Function prototype OPERATE_RET tuya_speaker_free_cloud_media_arr (IN TY_CLOUD_MEDIA_S **pp_media_arr, IN CONST UINT_T arr_size)
Function description The central control device frees the resources used for multimedia reception.
Parameter
  • pp_media_arr: Same as the parameter of __voice_rcv_cloud_media_cb.
  • arr_size: Same as the parameter of __voice_rcv_cloud_media_cb.
Return value OPERATE_RET
  • 0: Success.
  • Other values: Failure.

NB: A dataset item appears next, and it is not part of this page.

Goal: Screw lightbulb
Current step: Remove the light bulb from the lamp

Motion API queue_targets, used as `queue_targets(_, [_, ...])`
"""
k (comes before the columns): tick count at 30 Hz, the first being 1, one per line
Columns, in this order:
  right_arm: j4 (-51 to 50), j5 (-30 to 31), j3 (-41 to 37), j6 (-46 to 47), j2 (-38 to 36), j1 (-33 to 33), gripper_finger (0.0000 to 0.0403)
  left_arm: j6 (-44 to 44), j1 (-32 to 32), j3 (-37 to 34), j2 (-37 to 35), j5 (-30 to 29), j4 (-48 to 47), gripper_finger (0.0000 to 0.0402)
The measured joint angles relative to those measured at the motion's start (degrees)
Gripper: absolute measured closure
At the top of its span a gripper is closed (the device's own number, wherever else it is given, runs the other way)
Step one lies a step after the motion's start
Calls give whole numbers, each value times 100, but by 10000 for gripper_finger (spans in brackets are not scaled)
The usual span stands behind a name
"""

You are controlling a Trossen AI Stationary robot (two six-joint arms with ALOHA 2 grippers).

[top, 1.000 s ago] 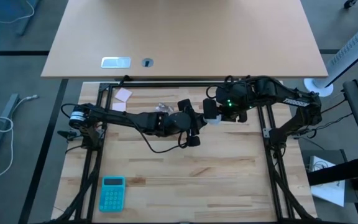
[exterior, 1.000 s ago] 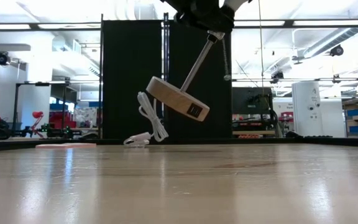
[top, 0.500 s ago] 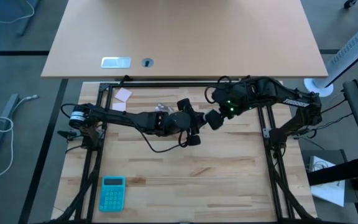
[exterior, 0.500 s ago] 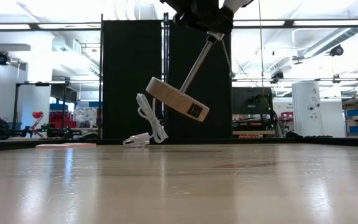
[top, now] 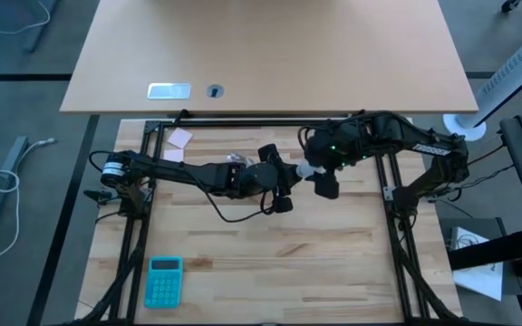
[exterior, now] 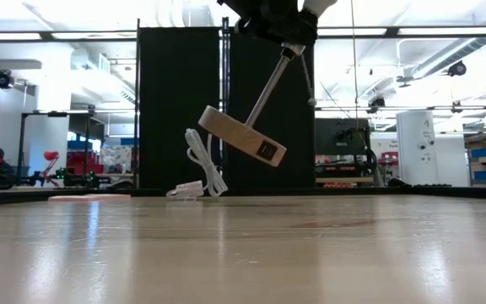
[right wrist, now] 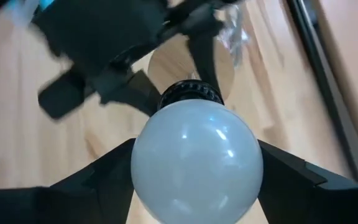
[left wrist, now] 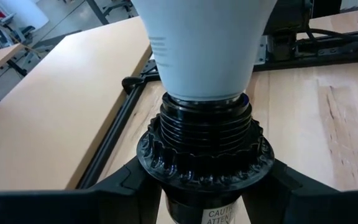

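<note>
Lightbulb [right wrist: 196, 160] sits seated in the black socket [left wrist: 205, 144], mid-air above the desk [top: 270, 263], between both arms. Right pincer [right wrist: 194, 171] hugs the bulb's round end, fingers part spread on either side. Left pincer [left wrist: 205, 186] clamps the socket's collar. Wooden disc [exterior: 242, 135] hangs tilted; the bulb is hidden in the low view. Its long axis runs straight into the socket.

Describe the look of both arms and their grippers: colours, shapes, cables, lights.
Both arms are dark, slim and jointed. The left arm trails a black cable across the table. The right arm bears pale lettering and a green light by its wrist. The left gripper and right gripper have black, wedge-shaped fingers.
</note>
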Motion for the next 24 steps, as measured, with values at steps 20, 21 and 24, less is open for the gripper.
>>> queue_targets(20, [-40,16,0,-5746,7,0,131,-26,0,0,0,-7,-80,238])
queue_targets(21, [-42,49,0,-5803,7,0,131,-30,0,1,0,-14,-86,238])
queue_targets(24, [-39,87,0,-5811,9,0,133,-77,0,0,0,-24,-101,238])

See the error code.
Detailed description When __voice_rcv_cloud_media_cb is invoked, the user downloads the requested audio file, such as TTS or music. After the playback is finished, the resources are freed.

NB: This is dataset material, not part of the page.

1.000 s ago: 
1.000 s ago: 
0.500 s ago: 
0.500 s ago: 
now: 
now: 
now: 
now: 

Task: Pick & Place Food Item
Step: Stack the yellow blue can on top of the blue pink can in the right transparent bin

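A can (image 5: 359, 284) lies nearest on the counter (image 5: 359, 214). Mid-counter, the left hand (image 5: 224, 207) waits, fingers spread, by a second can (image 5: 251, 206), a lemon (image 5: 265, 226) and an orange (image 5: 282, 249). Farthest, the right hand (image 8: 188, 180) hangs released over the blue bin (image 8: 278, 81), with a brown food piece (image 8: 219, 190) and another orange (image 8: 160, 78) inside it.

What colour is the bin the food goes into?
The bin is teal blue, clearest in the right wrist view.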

Notify the cloud of the end of a conversation

Function prototype OPERATE_RET tuya_speaker_mqtt_report_complete_tts(IN CONST CHAR_T *p_callback_val)
Function description The central control device notifies the cloud that the current conversation ended.
Parameter p_callback_val: The type of conversation.
Return value OPERATE_RET:
  • 0: Success.
  • Other values: Failure. See the error code.
Detailed description The user can hold a continuous conversation with the voice assistant by a single use of a wake word. In this case, when TTS playback is finished, this interface is called to notify the cloud that the current conversation is closed so that a new conversation can be initiated.

Pair devices by voice

Start pairing

Function prototype OPERATE_RET tuya_speaker_mqtt_report_thing_config_request (VOID)
Function description The central control device reports the start of pairing to the cloud.
Parameter VOID
Return value OPERATE_RET:
  • 0: Success.
  • Other values: Failure. See the error code.
Detailed description -

Stop pairing

Function prototype OPERATE_RET tuya_speaker_mqtt_report_thing_config_stop (VOID)
Function description The central control device reports the stop of pairing to the cloud.
Parameter VOID
Return value OPERATE_RET:
  • 0: Success.
  • Other values: Failure. See the error code.
Detailed description -

Reject pairing

Function prototype OPERATE_RET tuya_speaker_mqtt_report_thing_config_reject (VOID)
Function description The central control device reports the rejection of pairing to the cloud.
Parameter VOID
Return value OPERATE_RET:
  • 0: Success.
  • Other values: Failure. See the error code.
Detailed description -

Report the number of paired devices

Function prototype OPERATE_RET tuya_speaker_mqtt_report_thing_config_access_count (IN CONST INT_T count)
Function description The central control device reports the number of paired devices to the cloud.
Parameter count: The number of paired devices.
Return value OPERATE_RET:
  • 0: Success.
  • Other values: Failure. See the error code.
Detailed description -

Report the result of nickname setting

Function prototype OPERATE_RET tuya_speaker_mqtt_report_nick_name (IN CONST TY_NICK_NAME_MODE_T mode, IN CONST CHAR_T *nickname, IN CONST CHAR_T *pinyin, IN CONST BOOL_T set_result)
Function description The central control device reports the result of adding or deleting a nickname.
Parameter
  • mode: The nickname setting command.
  • nickname: The nickname in Chinese.
  • pinyin: The nickname in Pinyin.
  • set_result TRUE: Success. FALSE: Failure.
Return value OPERATE_RET:
  • 0: Success.
  • Other values: Failure. See the error code.
Detailed description The nickname setting command:
  • TY_NICK_NAME_SET: Add a nickname.
  • TY_NICK_NAME_DEL: Delete a nickname.

Upload text to the cloud

Function prototype OPERATE_RET tuya_speaker_mqtt_get_tts(IN CONST CHAR_T *p_tts_content)
Function description Upload the text content to the cloud.
Parameter p_tts_content: The text content.
Return value OPERATE_RET:
  • 0: Success.
  • Other values: Failure. See the error code.
Detailed description __voice_rcv_cloud_media_cb receives the TTS audio for playback.